You have argued against your own conclusion, as evidenced here:
template <typename Container>
auto transform(Container&& container, auto&&... args)
requires ( requires {container.begin(); container.end(); }) {
So... what is this? It's a function which takes a template parameter that satisfies a constraint. Let's ignore that this constraint require member begin/end
instead of the more reasonable std::ranges::begin/end
requirements.
How many functions are you going to apply this requirement to? Probably lots. Every algorithm is going to have a version that has this requirement on it. So that's starting to look less like a one-off requirement and more like something that should be a named concept
.
Especially since that concept should probably specify what kind of iterator the algorithm requires. You don't just need member begin/end
; you need them to return an input_or_output_iterator
and a sentinel_for
that iterator:
requires ( requires(Container c)
{
{c.begin()} -> input_or_output_iterator;
{c.end()} -> sentinel_for<decltype(c.begin())>;
})
Do you really want to type this every time you ask for a "container"? Of course not; that's what named concepts are for.
So what is that concept? It's a thing over which you can iterate, a sequence of values that is accessible through a particular iterator interface.
And the name of that concept should probably be chosen so as not to imply ownership of the sequence of elements.
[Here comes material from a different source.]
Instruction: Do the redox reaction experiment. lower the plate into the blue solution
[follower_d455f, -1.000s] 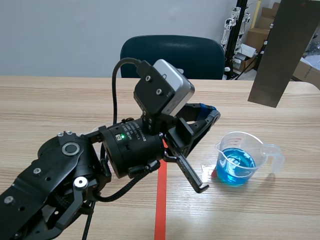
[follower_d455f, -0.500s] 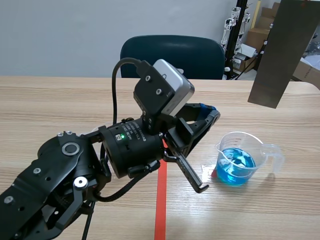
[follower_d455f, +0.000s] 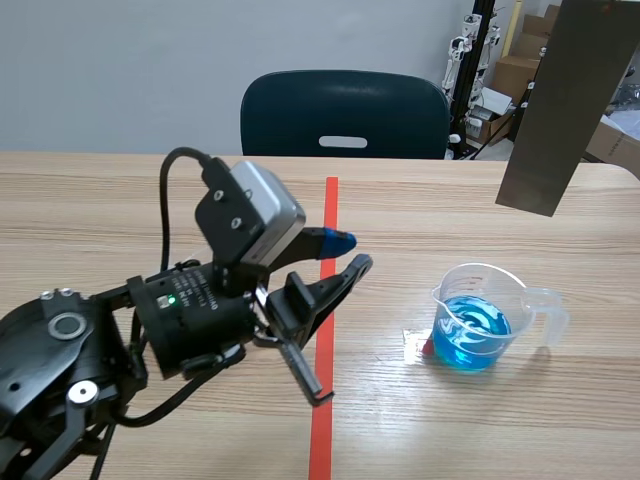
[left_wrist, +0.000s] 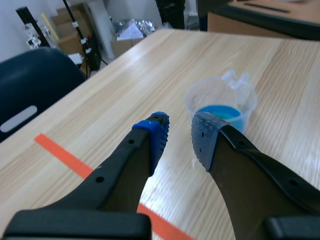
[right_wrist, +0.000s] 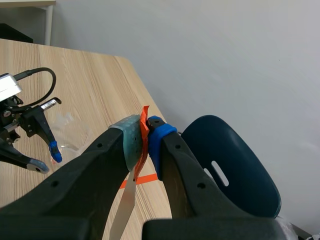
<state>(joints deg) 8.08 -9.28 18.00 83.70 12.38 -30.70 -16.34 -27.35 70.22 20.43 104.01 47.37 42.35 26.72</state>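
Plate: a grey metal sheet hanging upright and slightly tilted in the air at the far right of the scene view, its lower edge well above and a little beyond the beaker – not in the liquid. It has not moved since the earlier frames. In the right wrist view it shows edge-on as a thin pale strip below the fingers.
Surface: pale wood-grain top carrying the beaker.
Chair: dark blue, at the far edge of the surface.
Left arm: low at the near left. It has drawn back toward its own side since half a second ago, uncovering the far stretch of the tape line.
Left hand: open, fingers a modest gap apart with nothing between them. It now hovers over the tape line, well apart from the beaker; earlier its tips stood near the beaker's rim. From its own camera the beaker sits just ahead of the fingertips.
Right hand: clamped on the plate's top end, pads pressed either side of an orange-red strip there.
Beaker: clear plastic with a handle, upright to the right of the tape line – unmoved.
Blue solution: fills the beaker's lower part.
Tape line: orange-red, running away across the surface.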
The transform
algorithm doesn't care if what it is given owns the sequence or not. So "container" is absolutely the wrong name.
So let's call this concept a rangevalue-sequence. Value-sequences can be iterated over through an iterator/sentinel interface. And you'll probably need to have different categories of value-sequences. Input sequences, forward sequences, contiguous sequences, etc. You maybe want to detect whether the sequence can compute a size in constant time, or whether the sequence is bounded or borrowed from its owner.
And wouldn't it be neat if you could write operators that create views of these value-sequences?
A range by any other name smells just as sweet. Once you start down the dark path of pairing iterators with sentinels, forever will it dominate your destiny.
Ranges are a natural concept when dealing with iterators. And everything built off of the range concepts is an outgrowth of that.